### Aim of the exercise
Verbatim transcription of the listing is needed.
+++
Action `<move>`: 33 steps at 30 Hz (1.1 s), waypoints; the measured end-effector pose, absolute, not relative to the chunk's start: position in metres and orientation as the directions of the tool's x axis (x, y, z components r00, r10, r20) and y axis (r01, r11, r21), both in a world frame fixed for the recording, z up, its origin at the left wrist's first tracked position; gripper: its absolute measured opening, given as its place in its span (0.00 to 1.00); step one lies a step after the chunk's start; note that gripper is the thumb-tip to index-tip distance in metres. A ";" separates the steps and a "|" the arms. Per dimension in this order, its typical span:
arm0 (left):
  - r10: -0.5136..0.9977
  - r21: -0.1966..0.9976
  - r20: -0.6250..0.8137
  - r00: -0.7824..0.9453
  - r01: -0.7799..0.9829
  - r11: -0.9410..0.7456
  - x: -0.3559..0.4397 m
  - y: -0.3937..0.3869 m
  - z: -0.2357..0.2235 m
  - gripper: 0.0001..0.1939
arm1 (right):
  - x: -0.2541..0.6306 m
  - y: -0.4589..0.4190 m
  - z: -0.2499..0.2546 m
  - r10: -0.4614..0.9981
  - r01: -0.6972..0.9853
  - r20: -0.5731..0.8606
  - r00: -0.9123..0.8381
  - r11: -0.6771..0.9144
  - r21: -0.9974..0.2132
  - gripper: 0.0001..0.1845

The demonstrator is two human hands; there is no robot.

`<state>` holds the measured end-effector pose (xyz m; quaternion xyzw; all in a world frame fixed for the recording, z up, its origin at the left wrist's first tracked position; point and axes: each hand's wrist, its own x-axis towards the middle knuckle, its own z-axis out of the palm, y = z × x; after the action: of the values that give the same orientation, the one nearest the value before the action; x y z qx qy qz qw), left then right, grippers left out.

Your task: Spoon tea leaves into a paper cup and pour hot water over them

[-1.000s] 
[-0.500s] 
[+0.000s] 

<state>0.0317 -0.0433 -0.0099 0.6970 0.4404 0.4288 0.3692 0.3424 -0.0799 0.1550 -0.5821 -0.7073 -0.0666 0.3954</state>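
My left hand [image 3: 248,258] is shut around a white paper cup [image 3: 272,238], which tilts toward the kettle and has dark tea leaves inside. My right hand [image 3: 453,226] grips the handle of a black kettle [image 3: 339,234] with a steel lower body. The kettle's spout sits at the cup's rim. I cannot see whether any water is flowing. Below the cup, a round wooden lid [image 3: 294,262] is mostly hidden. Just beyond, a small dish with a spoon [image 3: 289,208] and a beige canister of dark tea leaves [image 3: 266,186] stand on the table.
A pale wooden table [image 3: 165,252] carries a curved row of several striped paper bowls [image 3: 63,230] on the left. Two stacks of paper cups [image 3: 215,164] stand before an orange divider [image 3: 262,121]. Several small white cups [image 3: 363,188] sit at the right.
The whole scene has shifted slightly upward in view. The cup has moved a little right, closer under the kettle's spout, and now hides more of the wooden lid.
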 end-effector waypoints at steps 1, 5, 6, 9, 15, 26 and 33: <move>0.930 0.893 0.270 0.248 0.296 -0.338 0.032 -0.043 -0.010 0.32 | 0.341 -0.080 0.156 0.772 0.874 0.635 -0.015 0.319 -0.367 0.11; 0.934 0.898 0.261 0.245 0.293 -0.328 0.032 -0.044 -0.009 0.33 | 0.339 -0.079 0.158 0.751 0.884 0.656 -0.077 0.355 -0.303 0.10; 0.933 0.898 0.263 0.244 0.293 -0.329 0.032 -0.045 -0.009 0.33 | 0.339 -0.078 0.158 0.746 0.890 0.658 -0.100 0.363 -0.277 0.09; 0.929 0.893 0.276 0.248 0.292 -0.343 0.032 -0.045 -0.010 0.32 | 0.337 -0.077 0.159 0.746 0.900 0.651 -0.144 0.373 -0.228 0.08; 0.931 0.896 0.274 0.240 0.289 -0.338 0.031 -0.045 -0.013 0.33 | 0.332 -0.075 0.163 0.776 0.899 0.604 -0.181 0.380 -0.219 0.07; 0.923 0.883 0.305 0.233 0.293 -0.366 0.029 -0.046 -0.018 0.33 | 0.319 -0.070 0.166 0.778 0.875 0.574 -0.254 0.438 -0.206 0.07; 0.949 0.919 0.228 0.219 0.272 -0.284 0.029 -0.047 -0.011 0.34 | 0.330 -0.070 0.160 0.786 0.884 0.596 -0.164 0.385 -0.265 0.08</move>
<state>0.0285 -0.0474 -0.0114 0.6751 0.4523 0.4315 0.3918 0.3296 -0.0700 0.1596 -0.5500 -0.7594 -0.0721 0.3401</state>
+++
### Result
Action `<move>`: 33 steps at 30 Hz (1.1 s), waypoints; the measured end-effector pose, absolute, not relative to the chunk's start: position in metres and orientation as the directions of the tool's x axis (x, y, z components r00, r10, r20) and y axis (r01, r11, r21), both in a world frame fixed for the recording, z up, its origin at the left wrist's first tracked position; gripper: its absolute measured opening, given as its place in its span (0.00 to 1.00); step one lies a step after the chunk's start; note that gripper is the thumb-tip to index-tip distance in metres. A ";" separates the steps and a "|" the arms. Per dimension in this order, its typical span:
arm0 (left):
  - r10: -0.5136..0.9977
  - r21: -0.1966..0.9976
  - r20: -0.6250..0.8137
  - r00: -0.7824..0.9453
  - r01: -0.7799..0.9829
  - r11: -0.9410..0.7456
  - x: -0.3559..0.4397 m
  - y: -0.3937..0.3869 m
  - z: -0.2357..0.2235 m
  - gripper: 0.0001..0.1939
arm1 (right):
  - x: -0.2541..0.6306 m
  - y: -0.4589..0.4190 m
  - z: -0.2499..0.2546 m
  - r10: -0.4614..0.9981
  - r01: -0.6972..0.9853
  - r20: -0.5731..0.8606
  - r00: -0.9123..0.8381
  - r11: -0.6771..0.9144
  - r21: -0.9974..0.2132
  - gripper: 0.0001..0.1845

The demonstrator is two human hands; there is no robot.

`<state>` holds the measured end-effector pose (xyz m; quaternion xyzw; all in a world frame fixed for the recording, z up, its origin at the left wrist's first tracked position; point and axes: each hand's wrist, its own x-axis towards the middle knuckle, its own z-axis out of the palm, y = z × x; after the action: of the values that give the same orientation, the one nearest the value before the action; x y z qx qy qz qw), left then right, grippers left out.

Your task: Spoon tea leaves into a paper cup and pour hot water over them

[-1.000s] 
[-0.500s] 
[+0.000s] 

<state>0.0317 -0.0433 -0.0099 0.6970 0.4404 0.4288 0.3692 0.3424 -0.0799 0.1550 -0.5821 -0.7073 -0.0666 0.3954</state>
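My left hand [image 3: 248,258] is shut around a white paper cup [image 3: 272,238], which tilts toward the kettle and has dark tea leaves inside. My right hand [image 3: 453,226] grips the handle of a black kettle [image 3: 339,234] with a steel lower body. The kettle's spout sits at the cup's rim. I cannot see whether any water is flowing. Below the cup, a round wooden lid [image 3: 294,262] is mostly hidden. Just beyond, a small dish with a spoon [image 3: 289,208] and a beige canister of dark tea leaves [image 3: 266,186] stand on the table.
A pale wooden table [image 3: 165,252] carries a curved row of several striped paper bowls [image 3: 63,230] on the left. Two stacks of paper cups [image 3: 215,164] stand before an orange divider [image 3: 262,121]. Several small white cups [image 3: 363,188] sit at the right.
The whole scene has shifted slightly upward in view. The cup has moved a little right, closer under the kettle's spout, and now hides more of the wooden lid.
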 end-effector waypoints at steps 1, 5, 6, 9, 15, 26 and 33: <move>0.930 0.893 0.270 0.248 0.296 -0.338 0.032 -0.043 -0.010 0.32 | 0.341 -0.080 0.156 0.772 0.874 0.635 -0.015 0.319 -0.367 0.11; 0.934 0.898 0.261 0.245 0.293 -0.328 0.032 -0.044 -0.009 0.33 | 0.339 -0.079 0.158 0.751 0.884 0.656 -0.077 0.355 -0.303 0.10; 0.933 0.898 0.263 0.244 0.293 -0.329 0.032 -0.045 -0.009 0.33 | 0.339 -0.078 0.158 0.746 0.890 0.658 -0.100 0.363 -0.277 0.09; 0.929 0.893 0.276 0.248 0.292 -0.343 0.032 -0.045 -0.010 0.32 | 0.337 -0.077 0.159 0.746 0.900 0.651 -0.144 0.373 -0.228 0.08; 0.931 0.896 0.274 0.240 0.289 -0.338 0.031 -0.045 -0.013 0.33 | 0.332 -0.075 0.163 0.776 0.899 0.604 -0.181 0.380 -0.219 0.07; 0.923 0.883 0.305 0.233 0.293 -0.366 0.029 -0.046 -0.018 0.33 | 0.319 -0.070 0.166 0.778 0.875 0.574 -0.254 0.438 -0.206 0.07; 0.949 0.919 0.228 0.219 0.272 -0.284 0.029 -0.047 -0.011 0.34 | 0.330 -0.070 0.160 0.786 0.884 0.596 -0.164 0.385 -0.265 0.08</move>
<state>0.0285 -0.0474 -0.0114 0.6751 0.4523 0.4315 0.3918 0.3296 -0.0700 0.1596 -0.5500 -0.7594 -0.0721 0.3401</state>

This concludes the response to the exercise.